**Exercise**. Find the line holding "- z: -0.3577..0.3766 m" in the entries below. Give it again exactly, along with every line after it up to and including the line holding "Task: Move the".

* * * * *

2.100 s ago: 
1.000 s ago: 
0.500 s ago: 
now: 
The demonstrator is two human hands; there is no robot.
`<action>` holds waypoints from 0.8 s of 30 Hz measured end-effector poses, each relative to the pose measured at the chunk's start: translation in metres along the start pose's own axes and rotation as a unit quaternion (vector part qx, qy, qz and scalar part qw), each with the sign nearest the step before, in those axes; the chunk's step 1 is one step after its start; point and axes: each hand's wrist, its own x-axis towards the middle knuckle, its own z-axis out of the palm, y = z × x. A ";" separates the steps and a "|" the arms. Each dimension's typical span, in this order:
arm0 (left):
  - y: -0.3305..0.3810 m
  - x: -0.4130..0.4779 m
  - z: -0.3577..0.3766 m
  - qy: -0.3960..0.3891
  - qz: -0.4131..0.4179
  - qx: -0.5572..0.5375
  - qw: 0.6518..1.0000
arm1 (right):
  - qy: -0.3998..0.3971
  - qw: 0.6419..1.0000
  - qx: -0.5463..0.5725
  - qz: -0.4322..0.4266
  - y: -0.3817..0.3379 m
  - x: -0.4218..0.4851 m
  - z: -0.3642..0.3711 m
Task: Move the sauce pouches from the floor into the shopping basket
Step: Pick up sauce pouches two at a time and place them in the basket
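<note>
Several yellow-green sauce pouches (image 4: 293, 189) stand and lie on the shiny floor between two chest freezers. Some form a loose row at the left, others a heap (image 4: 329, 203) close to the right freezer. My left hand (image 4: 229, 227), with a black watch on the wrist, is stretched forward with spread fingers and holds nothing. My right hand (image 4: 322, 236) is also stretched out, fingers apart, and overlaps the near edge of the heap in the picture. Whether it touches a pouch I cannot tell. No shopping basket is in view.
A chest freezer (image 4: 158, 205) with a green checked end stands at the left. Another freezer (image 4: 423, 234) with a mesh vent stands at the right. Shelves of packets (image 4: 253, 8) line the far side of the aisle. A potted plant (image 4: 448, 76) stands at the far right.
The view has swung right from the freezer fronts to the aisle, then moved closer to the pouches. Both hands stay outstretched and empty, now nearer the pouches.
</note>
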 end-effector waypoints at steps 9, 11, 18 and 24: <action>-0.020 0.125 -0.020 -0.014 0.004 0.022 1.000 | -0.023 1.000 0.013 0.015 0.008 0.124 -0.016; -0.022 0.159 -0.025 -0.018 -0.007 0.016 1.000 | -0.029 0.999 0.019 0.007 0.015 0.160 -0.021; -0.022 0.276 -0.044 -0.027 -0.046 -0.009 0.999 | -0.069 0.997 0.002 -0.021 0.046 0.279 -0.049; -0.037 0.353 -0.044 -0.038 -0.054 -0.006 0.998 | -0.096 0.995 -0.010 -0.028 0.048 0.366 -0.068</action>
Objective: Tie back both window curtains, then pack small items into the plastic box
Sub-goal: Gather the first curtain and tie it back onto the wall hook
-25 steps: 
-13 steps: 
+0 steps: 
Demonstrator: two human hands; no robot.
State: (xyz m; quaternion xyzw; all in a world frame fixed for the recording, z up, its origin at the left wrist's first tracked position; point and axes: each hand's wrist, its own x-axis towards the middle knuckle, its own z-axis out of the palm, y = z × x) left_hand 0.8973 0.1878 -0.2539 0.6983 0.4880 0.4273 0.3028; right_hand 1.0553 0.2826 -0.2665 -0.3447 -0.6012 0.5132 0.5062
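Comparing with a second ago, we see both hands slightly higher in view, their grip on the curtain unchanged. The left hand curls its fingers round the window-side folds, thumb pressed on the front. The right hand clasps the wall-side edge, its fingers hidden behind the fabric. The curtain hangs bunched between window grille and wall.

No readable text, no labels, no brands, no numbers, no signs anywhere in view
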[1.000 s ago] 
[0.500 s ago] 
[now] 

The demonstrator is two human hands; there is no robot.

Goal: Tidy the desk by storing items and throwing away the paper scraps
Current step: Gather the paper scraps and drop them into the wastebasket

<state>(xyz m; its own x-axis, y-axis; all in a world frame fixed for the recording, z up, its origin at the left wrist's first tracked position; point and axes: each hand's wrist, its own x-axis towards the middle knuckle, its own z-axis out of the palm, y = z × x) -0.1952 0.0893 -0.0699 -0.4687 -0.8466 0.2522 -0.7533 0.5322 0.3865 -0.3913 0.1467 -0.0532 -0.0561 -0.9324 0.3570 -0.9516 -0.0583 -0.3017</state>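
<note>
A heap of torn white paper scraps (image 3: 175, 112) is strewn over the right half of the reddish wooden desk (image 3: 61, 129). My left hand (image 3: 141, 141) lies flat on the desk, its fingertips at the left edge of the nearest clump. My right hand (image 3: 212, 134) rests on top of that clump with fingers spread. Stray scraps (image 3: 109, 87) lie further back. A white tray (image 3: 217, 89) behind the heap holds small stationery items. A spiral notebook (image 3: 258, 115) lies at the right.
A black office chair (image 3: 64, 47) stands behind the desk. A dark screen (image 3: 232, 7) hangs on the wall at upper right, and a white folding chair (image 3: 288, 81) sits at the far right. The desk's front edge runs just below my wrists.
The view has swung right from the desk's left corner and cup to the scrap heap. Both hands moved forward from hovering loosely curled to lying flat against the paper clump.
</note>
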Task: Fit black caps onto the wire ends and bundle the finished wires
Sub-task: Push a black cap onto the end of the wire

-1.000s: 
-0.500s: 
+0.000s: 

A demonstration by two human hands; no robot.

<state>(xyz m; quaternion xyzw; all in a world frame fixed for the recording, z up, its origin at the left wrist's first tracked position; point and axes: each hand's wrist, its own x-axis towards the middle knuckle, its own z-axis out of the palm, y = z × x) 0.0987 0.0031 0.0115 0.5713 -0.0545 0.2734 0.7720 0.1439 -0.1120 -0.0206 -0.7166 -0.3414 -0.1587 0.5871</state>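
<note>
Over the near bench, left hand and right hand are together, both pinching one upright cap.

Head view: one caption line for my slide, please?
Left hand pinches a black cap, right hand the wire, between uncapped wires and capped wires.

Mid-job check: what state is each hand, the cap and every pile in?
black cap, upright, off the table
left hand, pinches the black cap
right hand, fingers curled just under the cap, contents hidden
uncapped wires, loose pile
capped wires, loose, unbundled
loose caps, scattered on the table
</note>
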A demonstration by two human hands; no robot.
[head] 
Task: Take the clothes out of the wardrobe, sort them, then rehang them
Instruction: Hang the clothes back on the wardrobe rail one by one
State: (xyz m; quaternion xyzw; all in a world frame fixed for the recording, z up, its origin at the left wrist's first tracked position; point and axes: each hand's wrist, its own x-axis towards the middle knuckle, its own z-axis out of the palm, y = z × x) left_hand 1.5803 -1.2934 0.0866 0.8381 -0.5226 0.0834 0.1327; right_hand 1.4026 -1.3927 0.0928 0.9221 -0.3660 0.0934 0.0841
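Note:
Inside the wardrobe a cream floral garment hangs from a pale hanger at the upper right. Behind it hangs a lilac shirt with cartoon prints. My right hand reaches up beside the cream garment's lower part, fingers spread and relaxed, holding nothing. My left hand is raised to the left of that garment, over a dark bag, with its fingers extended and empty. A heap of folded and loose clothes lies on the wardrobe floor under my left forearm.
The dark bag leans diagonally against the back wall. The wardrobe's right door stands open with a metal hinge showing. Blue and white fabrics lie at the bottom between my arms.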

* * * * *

**Exercise result**.
  - z: -0.3577..0.3766 m
  - qy: -0.3960..0.3891
  - qz: -0.4131..0.4179
  - qx: -0.5572..0.5375
  - qw: 0.6518..1.0000
arm1 (right):
  - qy: -0.3998..0.3971
  - qw: 0.6419..1.0000
  - qx: -0.5463..0.5725
  - qz: -0.4322..0.4266
  - y: -0.3817..0.3379 m
  - x: -0.4218..0.4851 m
  - z: -0.3642..0.3711 m
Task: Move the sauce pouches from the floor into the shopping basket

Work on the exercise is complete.